Angin laut masih saja mempermainkan jilbab Nayla. Nayla tersenyum tipis, mencoba menegakkan kepala. Bangkit dari tempat duduknya, berjalan berlahan memakai kruk ditengah pasir putih yang panas ditimpah terik matahari. Tiba-tiba didepanya telah berdiri seseorang yang tak asing lagi bagi Nayla, laki-laki muda ini tersenyum manis, nampak ketulusan terpancar diwajahnya.

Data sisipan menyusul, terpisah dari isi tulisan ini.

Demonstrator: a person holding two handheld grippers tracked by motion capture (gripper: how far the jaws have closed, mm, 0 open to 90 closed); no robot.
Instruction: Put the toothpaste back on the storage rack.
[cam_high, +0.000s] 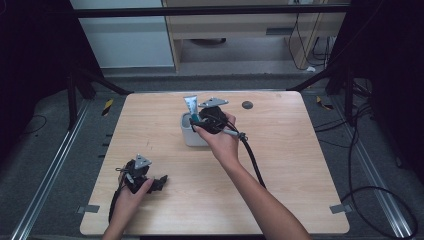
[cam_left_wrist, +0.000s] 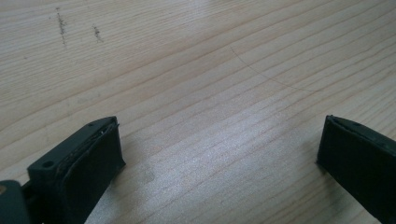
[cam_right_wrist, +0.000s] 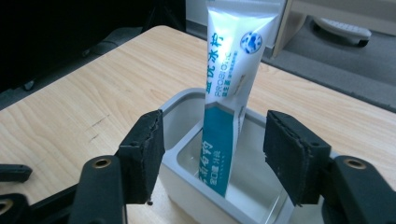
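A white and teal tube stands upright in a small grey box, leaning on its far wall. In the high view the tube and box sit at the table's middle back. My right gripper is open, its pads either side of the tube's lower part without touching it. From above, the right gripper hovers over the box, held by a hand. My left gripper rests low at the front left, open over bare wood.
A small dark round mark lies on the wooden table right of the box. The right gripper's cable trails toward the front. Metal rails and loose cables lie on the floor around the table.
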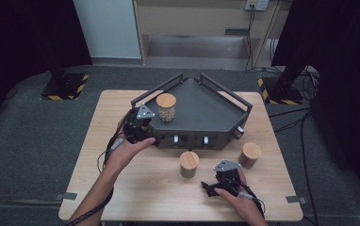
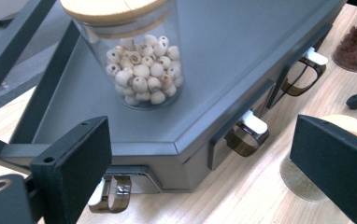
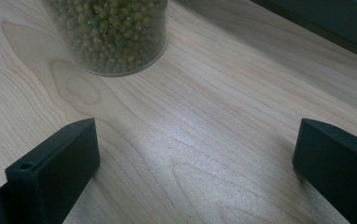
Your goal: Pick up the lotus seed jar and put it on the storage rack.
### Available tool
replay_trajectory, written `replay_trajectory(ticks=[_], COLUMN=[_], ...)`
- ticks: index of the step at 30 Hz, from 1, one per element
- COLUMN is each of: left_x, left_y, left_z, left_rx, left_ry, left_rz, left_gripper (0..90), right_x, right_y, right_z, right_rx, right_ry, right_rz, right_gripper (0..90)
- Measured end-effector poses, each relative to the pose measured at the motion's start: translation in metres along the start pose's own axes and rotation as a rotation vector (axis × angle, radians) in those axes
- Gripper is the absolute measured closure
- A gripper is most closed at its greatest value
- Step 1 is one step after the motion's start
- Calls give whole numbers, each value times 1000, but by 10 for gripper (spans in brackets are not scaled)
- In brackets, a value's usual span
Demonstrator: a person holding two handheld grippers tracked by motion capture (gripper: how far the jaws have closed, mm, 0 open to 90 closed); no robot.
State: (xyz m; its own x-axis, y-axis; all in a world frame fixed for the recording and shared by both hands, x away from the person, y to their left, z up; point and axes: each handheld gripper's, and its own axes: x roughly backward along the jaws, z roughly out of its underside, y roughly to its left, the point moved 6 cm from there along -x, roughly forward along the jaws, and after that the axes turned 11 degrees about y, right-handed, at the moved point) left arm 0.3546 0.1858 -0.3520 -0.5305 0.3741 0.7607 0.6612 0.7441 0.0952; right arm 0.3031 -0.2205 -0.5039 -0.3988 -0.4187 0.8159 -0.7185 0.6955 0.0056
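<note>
We hold the left gripper (image 1: pixel 146 134) at the front left corner of the dark tray (image 1: pixel 201 115), its jaws spread wide with nothing between them. In the left gripper view the two black jaws stand far apart, one over the tray's corner and one in front of a jar on the table. The jar of pale round seeds (image 2: pixel 141 65) stands upright on the tray just beyond those jaws, near the tray's left rail, with its wooden lid on; in the high view it (image 1: pixel 166 107) sits toward the left rear of the tray. Small clips with white tips (image 2: pixel 251 133) hang along the tray's front edge.

Our right gripper (image 1: pixel 211 188) rests low over the wooden table (image 1: pixel 135 188) near the front right, and its jaws are wide apart too, holding nothing. In the right gripper view the bare wood lies between the jaws, and the jar of green beans (image 3: pixel 109 35) stands on the table a little beyond the jaws. In the high view that jar (image 1: pixel 189 164) stands just in front of the tray, and a jar of red-brown contents (image 1: pixel 249 155) stands to its right, well apart from it
</note>
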Motion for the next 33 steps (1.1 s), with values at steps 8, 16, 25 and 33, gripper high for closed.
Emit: replay_trajectory(ticks=[8, 16, 25, 33], left_x=[-4, -4, -3, -3], left_y=[-3, -7, -5, -1], left_z=[10, 22, 40, 58], left_rx=[18, 29, 51, 71], left_ry=[-2, -10, -2, 15], left_rz=[4, 9, 10, 4], left_gripper=[42, 41, 40, 36], right_x=[0, 0, 1, 1], right_y=[1, 1, 3, 3], right_z=[1, 1, 1, 1], right_rx=[-4, -7, -12, -11], right_ry=[-1, -2, -2, -3], right_rz=[4, 5, 8, 8], right_gripper=[11, 11, 15, 15])
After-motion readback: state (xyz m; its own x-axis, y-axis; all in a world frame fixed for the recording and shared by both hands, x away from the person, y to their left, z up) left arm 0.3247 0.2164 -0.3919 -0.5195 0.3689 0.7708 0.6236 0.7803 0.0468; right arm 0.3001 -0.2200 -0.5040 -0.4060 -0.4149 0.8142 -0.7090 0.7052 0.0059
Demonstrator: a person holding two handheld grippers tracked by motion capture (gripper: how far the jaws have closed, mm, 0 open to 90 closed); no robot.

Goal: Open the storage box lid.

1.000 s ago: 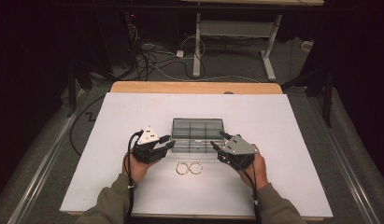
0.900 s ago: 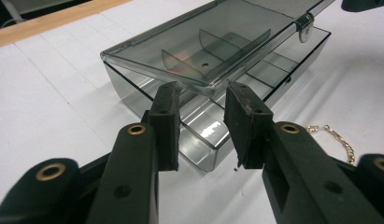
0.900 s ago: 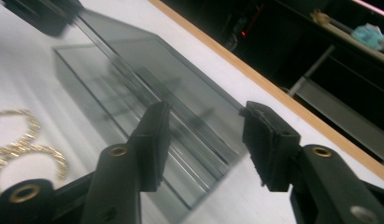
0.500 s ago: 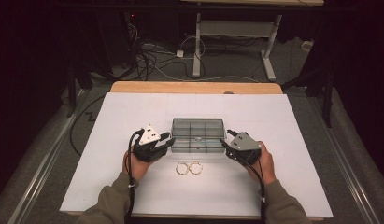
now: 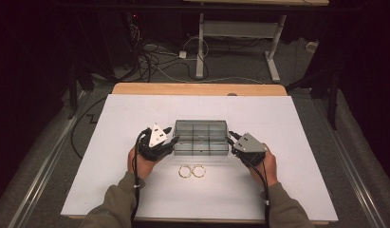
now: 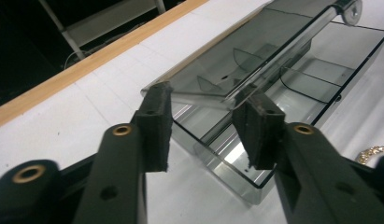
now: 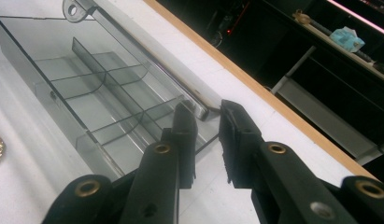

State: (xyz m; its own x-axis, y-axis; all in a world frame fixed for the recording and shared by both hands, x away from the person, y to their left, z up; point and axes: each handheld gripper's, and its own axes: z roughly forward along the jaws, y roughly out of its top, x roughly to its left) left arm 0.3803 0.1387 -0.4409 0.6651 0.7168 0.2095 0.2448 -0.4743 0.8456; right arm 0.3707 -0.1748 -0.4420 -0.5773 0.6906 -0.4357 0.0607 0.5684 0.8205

“ Aku sengaja menjemputmu, dan aku tahu kamu pasti kesini. Yuk saya antar kamu pulang, lagian matahari semakin terik, kuatir kulitmu terbakar”.  Pelan suara Edy, sahabat masa kecil Nayla menjelaskan maksud kedatangannya. Nayla hanya bisa tersenyum, pikirannya blank, walau bisa merasakan ada sesuatu yang terjadi.
*******************
menapaki malam yang mulai beranjak redup,
menepis semua angan yang tak perlu,
jika batas senja mulai beranjak memasuki gerbang,
kuharap semua kan tercapai,
setangkai cinta buat wanita,
tegar, penuh pesona bagai kilau permata,
perjuanganmu belum sampai,
sampai batas yang telah ditentukan,
biarkan semua mengalir,
jangan lari,
karena engkau setangkai mawar cinta yang terpilih.